IEEE Trans Cybern. 2017 Oct;47(10):3124-3135. doi: 10.1109/TCYB.2016.2581220. Epub 2016 Jun 28.
This paper investigates the problem of stabilization of sampled-data neural-network-based systems with state quantization. Different with previous works, the communication limitation of state quantization is considered for the first time. More specifically, it is assumed that the sampled state measurements from sensor to the controller are quantized via a quantizer. To reduce conservativeness, a novel piecewise Lyapunov-Krasovskii functional (LKF) is constructed by introducing a line-integral type Lyapunov function and some useful terms that take full advantage of the available information about the actual sampling pattern. Based on the new LKF, much less conservative stabilization conditions are derived to obtain the maximal sampling period and the minimal guaranteed cost control performance. The desired quantized sampled-data three-layer fully connected feedforward neural-network-based controllers are designed by a linear matrix inequality approach. A search algorithm is given to find the optimal values of tuning parameters. The effectiveness and advantage of proposed method are demonstrated by the numerical simulation of an inverted pendulum.

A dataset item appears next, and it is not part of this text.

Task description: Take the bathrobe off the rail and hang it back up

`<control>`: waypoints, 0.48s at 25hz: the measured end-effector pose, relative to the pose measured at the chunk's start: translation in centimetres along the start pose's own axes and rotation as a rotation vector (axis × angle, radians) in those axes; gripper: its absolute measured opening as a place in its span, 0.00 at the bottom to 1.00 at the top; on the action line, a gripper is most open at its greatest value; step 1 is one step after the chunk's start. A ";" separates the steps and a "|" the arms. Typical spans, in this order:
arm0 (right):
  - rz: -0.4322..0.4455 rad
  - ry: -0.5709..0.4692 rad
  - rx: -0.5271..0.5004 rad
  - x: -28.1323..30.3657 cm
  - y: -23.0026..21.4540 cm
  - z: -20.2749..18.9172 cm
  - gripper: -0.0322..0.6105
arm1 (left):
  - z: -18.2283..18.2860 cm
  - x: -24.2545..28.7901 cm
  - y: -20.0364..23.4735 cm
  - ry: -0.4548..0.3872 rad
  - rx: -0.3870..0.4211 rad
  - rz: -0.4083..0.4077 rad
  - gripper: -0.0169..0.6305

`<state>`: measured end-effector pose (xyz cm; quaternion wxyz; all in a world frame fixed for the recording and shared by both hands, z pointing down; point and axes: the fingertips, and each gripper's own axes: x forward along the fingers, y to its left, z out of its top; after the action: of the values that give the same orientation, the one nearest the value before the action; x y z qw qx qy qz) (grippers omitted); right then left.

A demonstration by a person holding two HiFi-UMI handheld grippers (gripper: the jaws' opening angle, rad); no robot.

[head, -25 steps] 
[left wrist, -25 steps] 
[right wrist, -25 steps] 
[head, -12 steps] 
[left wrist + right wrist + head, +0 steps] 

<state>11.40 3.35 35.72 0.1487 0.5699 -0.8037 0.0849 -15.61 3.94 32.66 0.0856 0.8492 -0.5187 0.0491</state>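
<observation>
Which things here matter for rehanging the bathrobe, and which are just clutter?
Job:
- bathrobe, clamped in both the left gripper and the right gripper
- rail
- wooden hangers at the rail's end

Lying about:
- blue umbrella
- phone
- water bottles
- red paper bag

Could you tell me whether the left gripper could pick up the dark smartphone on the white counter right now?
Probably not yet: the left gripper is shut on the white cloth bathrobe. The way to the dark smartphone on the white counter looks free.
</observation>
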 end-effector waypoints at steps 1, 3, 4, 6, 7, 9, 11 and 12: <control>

本文研究了具有状态量化的采样数据神经网络系统的镇定问题。与以前的工作不同,首次考虑了状态量化的通信限制。更具体地说,假设传感器到控制器的采样状态测量通过量化器进行量化。为了减少保守性,通过引入线积分型 Lyapunov 函数和一些充分利用实际采样模式的可用信息的有用项,构建了一个新的分段 Lyapunov-Krasovskii 函数(LKF)。基于新的 LKF,导出了更不保守的镇定条件,以获得最大的采样周期和最小的保证成本控制性能。通过线性矩阵不等式方法设计了期望的量化采样数据三层全连接前馈神经网络控制器。给出了一个搜索算法来找到调整参数的最优值。通过倒立摆的数值仿真验证了所提出方法的有效性和优势。